[REQUIREMENT]
Up to and including the line holding "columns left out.", write out the data exactly from its first line, but not the pictures.

### RECORDED DATA ###

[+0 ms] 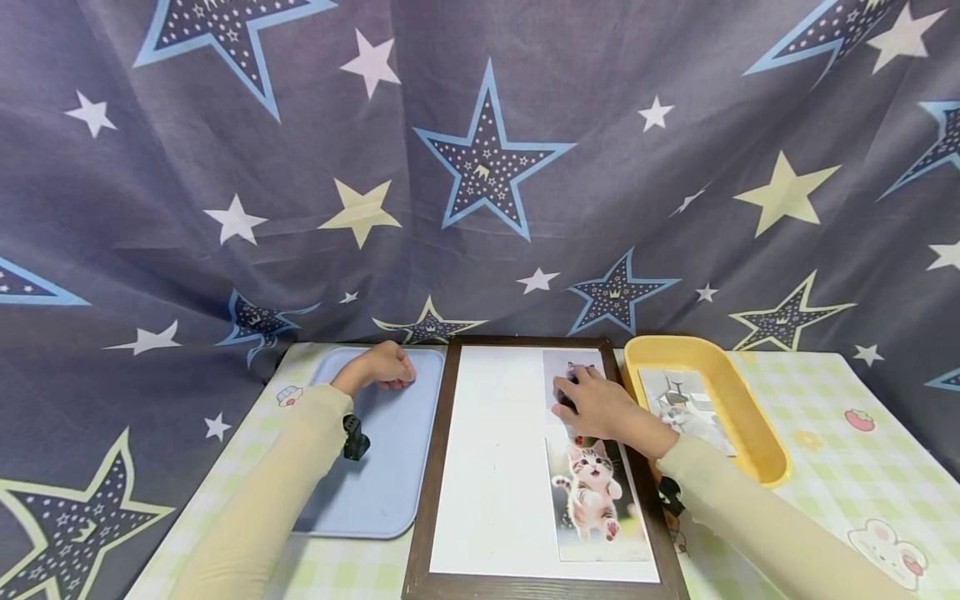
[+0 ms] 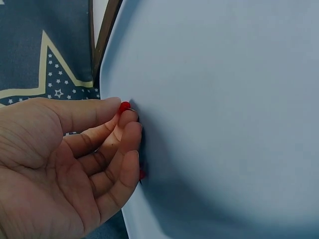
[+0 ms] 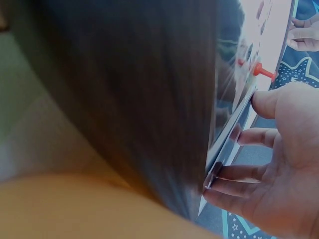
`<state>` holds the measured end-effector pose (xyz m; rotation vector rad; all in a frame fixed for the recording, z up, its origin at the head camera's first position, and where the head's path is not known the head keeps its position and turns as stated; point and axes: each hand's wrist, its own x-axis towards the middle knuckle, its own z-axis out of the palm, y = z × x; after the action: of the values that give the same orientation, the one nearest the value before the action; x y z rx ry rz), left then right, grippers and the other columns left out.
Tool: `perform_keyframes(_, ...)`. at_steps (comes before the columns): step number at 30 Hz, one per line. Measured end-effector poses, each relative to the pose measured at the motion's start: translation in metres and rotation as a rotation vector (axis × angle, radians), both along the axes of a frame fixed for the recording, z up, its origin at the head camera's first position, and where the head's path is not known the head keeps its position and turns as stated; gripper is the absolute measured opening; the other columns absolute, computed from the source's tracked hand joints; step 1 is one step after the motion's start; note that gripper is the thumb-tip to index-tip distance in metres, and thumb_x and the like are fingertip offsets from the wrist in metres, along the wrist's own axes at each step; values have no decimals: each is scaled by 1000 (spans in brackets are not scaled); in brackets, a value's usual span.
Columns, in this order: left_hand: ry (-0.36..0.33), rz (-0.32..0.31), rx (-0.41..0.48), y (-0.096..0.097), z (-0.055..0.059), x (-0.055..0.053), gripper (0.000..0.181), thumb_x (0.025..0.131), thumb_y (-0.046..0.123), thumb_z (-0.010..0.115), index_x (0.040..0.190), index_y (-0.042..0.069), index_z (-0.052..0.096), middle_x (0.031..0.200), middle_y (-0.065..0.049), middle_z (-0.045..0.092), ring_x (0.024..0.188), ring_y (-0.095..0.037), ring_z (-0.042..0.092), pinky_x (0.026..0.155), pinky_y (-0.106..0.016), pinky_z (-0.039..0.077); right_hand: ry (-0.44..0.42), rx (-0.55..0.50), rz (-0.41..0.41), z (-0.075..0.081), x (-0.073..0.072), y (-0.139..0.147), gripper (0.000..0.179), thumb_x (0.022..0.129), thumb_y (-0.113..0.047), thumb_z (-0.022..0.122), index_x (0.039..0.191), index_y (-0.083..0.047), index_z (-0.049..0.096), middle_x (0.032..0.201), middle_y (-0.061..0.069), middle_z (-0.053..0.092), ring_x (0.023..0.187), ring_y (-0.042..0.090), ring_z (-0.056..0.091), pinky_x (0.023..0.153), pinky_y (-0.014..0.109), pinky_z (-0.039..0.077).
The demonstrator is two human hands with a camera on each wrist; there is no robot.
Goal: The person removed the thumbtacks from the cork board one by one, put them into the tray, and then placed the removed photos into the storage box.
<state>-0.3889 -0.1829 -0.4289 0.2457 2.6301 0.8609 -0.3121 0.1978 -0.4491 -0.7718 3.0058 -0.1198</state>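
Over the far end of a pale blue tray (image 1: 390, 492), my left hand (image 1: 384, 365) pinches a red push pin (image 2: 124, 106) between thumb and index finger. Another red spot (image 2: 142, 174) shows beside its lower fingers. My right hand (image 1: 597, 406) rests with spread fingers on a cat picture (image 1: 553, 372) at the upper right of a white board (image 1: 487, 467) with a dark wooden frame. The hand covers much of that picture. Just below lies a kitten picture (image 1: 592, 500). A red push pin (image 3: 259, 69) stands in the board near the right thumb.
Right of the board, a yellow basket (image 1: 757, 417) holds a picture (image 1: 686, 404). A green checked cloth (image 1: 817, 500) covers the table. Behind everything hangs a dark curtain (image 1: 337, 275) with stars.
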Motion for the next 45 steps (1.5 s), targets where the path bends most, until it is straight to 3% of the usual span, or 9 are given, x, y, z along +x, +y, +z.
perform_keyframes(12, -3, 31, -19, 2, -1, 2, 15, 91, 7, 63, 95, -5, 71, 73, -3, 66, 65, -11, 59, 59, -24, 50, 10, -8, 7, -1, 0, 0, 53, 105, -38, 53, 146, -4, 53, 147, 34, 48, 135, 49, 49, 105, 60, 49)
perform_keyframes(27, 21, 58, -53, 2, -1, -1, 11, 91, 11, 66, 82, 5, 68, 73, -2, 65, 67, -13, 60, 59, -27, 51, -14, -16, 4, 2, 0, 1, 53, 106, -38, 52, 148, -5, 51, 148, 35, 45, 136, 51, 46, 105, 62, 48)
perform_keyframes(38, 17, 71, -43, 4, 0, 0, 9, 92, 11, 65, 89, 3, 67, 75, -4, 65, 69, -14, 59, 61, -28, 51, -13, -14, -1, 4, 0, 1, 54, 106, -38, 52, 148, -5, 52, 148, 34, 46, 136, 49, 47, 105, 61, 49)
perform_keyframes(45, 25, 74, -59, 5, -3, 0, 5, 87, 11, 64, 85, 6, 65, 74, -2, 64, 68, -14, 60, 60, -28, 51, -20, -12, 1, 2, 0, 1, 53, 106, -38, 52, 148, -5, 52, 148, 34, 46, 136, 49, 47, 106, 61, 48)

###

[TASK OUTPUT]
[+0 ms] 
[+0 ms] 
[+0 ms] 
`<state>` holds the measured end-effector pose (xyz m; rotation vector rad; all in a frame fixed for the recording, z up, its origin at the head camera's first position, and where the head's path is not known the head keeps its position and turns as stated; point and axes: each hand's wrist, its own x-axis towards the middle knuckle, its own z-axis out of the palm, y = z × x; after the action: of the values that give the same orientation, the one nearest the value before the action; x y z rx ry rz), left then right, grippers and the other columns left out.

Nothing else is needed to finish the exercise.